A B-25 bomber airplane crashed into the 79th floor of the Empire State Building on July 28, 1945.
When a Bomber Crashed Into the Empire State Building
On a foggy Saturday morning in July 1945, New Yorkers witnessed something unthinkable: a twin-engine bomber slamming into the world's tallest building at 200 miles per hour. The B-25 Mitchell bomber tore a hole 18 feet wide and 20 feet deep into the north side of the Empire State Building, sending debris raining onto the streets below and igniting fires that would take 40 minutes to extinguish.
Lieutenant Colonel William F. Smith Jr., an experienced and decorated pilot, was flying a routine personnel transport mission from Massachusetts to Newark Airport. He'd logged hundreds of hours in B-17 bombers, but this was only his second time piloting a B-25. When he radioed LaGuardia Field for landing instructions, the tower controller warned him about the weather and advised against coming into Manhattan. Smith pressed on anyway.
Flying Blind Through the Fog
The fog was so thick that morning that Smith couldn't see the tops of skyscrapers until it was too late. Witnesses reported seeing the bomber emerge from the clouds, dangerously low, weaving between buildings in Midtown Manhattan. At 9:49 AM, the aircraft struck the north face of the Empire State Building between the 78th and 80th floors.
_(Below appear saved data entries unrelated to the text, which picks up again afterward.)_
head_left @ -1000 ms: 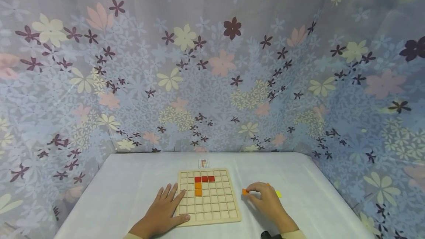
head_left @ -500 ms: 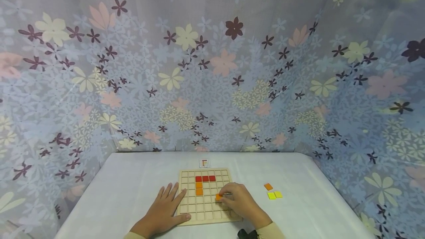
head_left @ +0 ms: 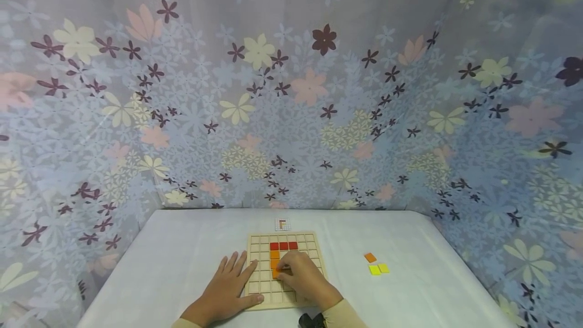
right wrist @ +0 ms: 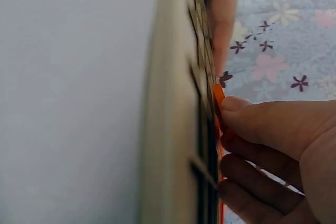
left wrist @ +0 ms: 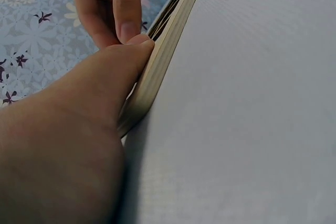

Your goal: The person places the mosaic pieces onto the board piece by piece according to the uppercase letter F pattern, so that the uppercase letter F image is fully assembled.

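Observation:
A square wooden grid board (head_left: 313, 243) lies on the table. My left hand (head_left: 227, 285) rests flat with spread fingers along its left edge, the thumb over the near corner. Three red tiles (head_left: 284, 246) form a row on the board, with two orange tiles (head_left: 274, 255) below the left one. Between thumb and fingers, my right hand (head_left: 306, 278) pinches another orange tile (right wrist: 218, 97) at the cell just below those two. Seen from the right wrist, that tile is slightly tilted against the board. The right hand covers some cells behind it.
One loose orange tile (head_left: 370, 257) and two yellow tiles (head_left: 375, 270) lie on the white table (head_left: 410, 297) right of the board. A small printed pattern card (head_left: 282, 224) sits beyond the board's far edge. A flowered curtain (head_left: 291, 115) surrounds the table.
My right hand has carried the orange tile leftward from the table's right side onto the board, below the orange pair. The left hand stays in place.

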`<state>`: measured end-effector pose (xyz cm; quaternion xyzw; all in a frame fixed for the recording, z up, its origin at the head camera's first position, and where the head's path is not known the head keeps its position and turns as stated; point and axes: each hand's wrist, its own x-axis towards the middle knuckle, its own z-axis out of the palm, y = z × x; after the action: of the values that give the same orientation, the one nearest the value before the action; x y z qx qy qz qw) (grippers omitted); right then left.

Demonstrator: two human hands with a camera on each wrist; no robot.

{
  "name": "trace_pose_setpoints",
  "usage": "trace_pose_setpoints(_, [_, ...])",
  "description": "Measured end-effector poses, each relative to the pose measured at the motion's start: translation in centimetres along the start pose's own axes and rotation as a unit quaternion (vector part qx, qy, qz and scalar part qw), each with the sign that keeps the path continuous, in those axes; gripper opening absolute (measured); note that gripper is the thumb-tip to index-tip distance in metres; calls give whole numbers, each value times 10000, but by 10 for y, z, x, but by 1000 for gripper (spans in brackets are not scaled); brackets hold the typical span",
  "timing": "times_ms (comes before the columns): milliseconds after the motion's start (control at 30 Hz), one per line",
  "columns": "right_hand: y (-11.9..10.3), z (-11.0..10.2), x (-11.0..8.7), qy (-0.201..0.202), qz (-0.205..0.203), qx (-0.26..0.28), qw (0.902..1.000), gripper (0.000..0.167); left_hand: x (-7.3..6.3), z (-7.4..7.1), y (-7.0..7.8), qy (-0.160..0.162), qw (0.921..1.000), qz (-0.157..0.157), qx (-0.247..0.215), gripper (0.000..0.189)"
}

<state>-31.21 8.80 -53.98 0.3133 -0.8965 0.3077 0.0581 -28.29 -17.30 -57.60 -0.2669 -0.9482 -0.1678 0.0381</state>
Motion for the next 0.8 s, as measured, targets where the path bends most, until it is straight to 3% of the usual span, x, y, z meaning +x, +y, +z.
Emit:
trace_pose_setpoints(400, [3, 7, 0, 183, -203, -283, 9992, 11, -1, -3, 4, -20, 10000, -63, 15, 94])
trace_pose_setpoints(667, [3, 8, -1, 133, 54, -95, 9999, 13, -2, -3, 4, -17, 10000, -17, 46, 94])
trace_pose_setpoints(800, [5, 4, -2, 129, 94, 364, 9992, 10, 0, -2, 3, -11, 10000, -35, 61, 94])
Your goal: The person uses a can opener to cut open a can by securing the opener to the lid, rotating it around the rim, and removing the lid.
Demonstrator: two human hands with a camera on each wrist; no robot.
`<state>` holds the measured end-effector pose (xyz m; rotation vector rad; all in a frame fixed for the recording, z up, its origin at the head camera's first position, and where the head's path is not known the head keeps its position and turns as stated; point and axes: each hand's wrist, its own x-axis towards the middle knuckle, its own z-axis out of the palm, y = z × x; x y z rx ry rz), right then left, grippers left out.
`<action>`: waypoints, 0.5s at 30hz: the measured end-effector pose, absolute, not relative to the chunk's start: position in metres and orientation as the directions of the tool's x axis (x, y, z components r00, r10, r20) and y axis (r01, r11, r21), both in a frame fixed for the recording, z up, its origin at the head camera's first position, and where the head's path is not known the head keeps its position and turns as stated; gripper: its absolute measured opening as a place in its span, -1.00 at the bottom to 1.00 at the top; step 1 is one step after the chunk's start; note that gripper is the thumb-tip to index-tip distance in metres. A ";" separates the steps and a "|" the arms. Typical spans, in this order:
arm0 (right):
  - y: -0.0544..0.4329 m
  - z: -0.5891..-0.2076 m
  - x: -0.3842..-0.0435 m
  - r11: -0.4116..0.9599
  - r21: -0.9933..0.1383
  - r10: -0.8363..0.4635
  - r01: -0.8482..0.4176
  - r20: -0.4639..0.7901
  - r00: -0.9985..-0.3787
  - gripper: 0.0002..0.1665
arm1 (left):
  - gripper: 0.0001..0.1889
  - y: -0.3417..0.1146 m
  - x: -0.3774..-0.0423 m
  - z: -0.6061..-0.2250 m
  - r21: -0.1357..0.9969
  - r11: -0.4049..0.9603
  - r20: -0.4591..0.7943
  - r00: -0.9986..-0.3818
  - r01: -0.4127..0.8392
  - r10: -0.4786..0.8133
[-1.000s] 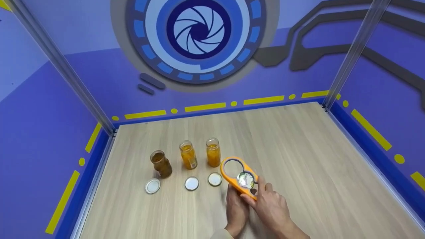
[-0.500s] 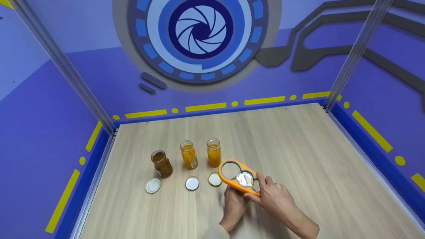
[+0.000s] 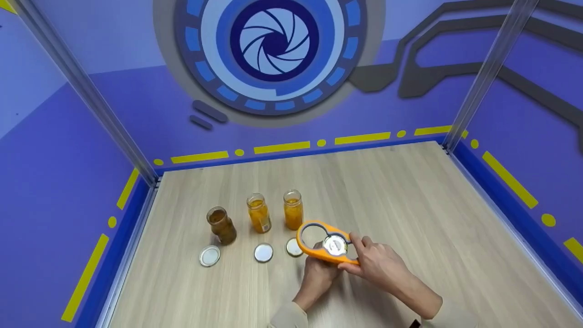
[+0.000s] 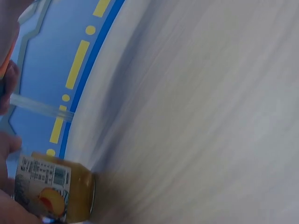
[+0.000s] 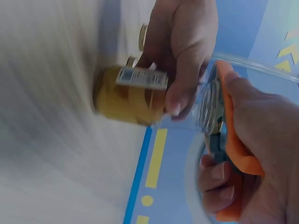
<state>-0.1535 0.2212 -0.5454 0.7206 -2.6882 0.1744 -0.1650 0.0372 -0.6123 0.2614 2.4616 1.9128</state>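
Observation:
My left hand (image 3: 317,275) grips a glass jar (image 4: 80,191) round its side; the jar holds yellow fruit pieces and carries a label with a peach and a barcode. In the right wrist view the jar's base is close over the table. My right hand (image 3: 381,265) holds an orange jar opener (image 3: 334,258) with grey-lined round holes. One hole of the opener surrounds the jar's shiny lid (image 3: 335,245). The opener's larger hole, towards the left, has nothing in it. In the head view the opener and left hand hide most of the jar.
Left of the hands stand a jar with brown contents (image 3: 223,229) and two lidless jars, a middle orange jar (image 3: 259,217) and a right orange jar (image 3: 293,212). Before them lie a left lid (image 3: 210,256), a middle lid (image 3: 263,252) and a right lid (image 3: 293,246), partly overlapped by the opener.
The opener has swung counterclockwise in the head view, its ring end shifting left and down. My right hand has moved slightly up and right; my left wrist has shifted left.

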 end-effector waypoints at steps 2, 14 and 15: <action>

The impact was catastrophic. One of the plane's engines shot completely through the building and out the south side, plummeting onto a twelve-story building across the street and igniting a fire. The other engine and part of the landing gear crashed into an elevator shaft, severing the cables.
The Miracle Survivor
Twenty-year-old elevator operator Betty Lou Oliver survived the initial crash despite serious burns. Rescuers placed her in an elevator to bring her down to safety. They didn't know the cables had been damaged.
The elevator plummeted 75 floors—over 1,000 feet—in what remains the longest elevator fall survived in history. The emergency braking system and a cushion of compressed air in the shaft at the bottom slowed her descent just enough to save her life. She survived with a broken pelvis, back, and neck.
The Human Toll
Fourteen people died that day: the three crew members aboard the bomber and eleven people working in the building, mostly employees of the Catholic War Relief Services whose offices occupied the impact floors. An estimated 24 others were injured, many suffering severe burns from the aviation fuel that ignited on impact.
The crash caused an estimated $1 million in damage—about $17 million in today's dollars. But remarkably, the Empire State Building's structural integrity wasn't compromised. The building was designed with a steel frame that could withstand significant impact, and workers had the damaged offices repaired and reopened within three months.
The building was open for business as usual on Monday morning, just two days after a bomber had punched a hole through it. The observation deck remained closed for several weeks, but the rest of the building operated normally—a testament to both the building's engineering and New York's resilience.
A Footnote to War's End
The crash occurred less than two weeks before Japan's surrender would end World War II. In the final accounting of the war's tragedies, this accident became a footnote—a reminder that even on home soil, far from combat, the machinery of war could exact a terrible price.
Today, few physical traces of the crash remain. The Empire State Building stands as it did before, its Art Deco facade restored. But the incident established aviation safety protocols still in use today and proved that even the world's most iconic skyscraper could survive the unthinkable.